In summary, then, understanding media is not simply a matter of finding the correct piece of intellectual content. This pushes librarians in the direction of counselling, mentoring and community development but I see no harm in that.

3. Information 'push'

Which brings me, rather neatly I think, to the idea of 'information push'. The most familiar form of information push is direct mail but that is very crude. More sophisticated is direct marketing from specialised lists such as that which offers you loans or a new credit card. More sophisticated still is the beginning of a special offers strategy based on your supermarket loyalty card. The idea is simple, you find out what people want and then offer them more of it, usually at a higher price.

Now I think we should apply the same technique to the supply of information. People should be encouraged to register their interests - the overwhelming starter will be soccer -and they will then be supplied through email or text messages with updates. Librarians will use information aggregators to undertake some of this work automatically but for it to be really successful it needs a local and a personal element. Libraries should forge alliances with local societies such as steam train preservers or local sports facilities to supplement their national counterparts. They also need to play a part in consortia to establish ultra local (or community) broadcasting.

4. 'Always On'

The reason why all these proposals are not only viable but necessary is because of the way in which technology is changing. Rather than trying to give you yet another lecture on technological convergence, let me give you some concrete illustrations:

  • A Sony/Eriksson 800 mobile phone can take pictures and transmit them as attachments to text messages; it also has Global positioning technology so that, for instance, people can receive tourism information according to where they are standing.
  • The Nokia Communicator mobile phone can send and receive email as well as text messages
  • Cathode Ray Tube (CRT) TV is giving way to flat screens; these can be linked by a wireless to any information device so that people can literally walk with a television sized screen and watch information from any source; or, conversely, they can walk with their own information device and transmit the data onto any large screen
  • Broadband allows people to be on line and in conversation simultaneously
  • By 2010 there will be no charges for using telephones, only charges for buying information services.
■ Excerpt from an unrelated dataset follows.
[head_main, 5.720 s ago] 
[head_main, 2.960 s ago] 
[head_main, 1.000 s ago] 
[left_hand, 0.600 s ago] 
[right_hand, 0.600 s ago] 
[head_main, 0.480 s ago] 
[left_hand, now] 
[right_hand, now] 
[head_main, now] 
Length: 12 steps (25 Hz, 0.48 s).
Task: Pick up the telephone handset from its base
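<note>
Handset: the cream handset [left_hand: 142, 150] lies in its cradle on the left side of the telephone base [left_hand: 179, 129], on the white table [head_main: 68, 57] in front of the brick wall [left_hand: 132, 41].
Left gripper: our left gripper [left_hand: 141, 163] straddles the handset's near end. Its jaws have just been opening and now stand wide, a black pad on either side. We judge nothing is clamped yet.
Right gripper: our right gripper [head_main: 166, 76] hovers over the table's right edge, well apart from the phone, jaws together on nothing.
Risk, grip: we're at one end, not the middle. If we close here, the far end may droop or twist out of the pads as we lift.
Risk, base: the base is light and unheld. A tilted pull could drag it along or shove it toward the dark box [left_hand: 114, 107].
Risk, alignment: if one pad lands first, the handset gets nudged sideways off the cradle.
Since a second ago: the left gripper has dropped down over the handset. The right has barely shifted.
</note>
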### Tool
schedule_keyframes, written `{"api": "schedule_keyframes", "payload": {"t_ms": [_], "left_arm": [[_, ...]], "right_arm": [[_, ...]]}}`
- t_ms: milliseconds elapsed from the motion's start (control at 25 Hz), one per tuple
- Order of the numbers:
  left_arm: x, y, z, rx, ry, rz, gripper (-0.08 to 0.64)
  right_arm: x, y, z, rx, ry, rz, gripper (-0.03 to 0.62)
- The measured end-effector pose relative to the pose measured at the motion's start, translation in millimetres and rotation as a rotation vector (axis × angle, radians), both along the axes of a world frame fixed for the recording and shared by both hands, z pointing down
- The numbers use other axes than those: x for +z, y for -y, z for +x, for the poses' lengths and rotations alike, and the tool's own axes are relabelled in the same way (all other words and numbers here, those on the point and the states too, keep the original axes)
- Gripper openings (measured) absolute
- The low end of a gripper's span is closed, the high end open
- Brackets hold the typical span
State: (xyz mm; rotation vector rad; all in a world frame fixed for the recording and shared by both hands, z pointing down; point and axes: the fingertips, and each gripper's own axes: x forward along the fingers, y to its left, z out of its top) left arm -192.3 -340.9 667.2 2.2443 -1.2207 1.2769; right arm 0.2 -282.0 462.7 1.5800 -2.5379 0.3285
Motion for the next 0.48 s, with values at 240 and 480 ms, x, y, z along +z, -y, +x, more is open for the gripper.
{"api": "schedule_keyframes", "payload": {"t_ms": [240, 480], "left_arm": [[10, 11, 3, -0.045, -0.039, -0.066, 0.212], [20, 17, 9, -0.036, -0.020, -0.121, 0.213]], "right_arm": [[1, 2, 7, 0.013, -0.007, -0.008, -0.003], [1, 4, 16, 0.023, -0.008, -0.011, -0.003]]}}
In other words, we will soon be 'always on' and ready for whatever information we are sent. For many of our less fortunate citizens this will mean junk and worse; we have an obligation to understand this new generation of technologies and apply our librarianship accordingly.

5. Conclusion

I can already see the headline in MANAGING INFORMATION: Carey On The Death Of The Book. Of course I am not forecasting this; book sales will continue to grow steadily in spite of ritual moaning about the death of small, specialist bookshops. Neither am I forecasting the death of the chaotic, generally low quality World Wide Web. Libraries can adjust to the first and are already beginning to adjust to the second.
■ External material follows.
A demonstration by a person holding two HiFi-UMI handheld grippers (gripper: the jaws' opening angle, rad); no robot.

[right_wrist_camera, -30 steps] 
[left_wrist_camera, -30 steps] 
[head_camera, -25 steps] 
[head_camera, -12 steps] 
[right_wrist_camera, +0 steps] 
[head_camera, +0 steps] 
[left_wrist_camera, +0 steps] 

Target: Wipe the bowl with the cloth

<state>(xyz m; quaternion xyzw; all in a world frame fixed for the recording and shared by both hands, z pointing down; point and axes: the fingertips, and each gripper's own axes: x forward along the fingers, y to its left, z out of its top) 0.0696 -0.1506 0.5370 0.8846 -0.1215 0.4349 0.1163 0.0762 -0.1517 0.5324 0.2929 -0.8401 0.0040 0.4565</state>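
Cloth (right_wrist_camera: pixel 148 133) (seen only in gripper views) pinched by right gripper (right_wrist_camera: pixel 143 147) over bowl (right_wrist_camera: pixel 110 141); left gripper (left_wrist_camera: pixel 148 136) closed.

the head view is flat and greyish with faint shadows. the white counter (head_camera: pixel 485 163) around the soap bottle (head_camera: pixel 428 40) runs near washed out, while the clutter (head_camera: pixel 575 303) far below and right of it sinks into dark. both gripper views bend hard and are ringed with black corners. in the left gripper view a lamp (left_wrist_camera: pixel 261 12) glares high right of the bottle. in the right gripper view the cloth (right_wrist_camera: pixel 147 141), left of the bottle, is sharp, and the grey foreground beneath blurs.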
But if libraries are to remain relevant, publicly funded bodies they need to be much more proactive in promoting learning and social cohesion. Libraries are trusted like no other social institution and it is time to capitalise on that trust. The ground of media literacy is treacherous, the road to social development is rocky, the competition for attention in the 'always on' society will be ferocious. Nonetheless, it's time to abandon the stacks and come out fighting.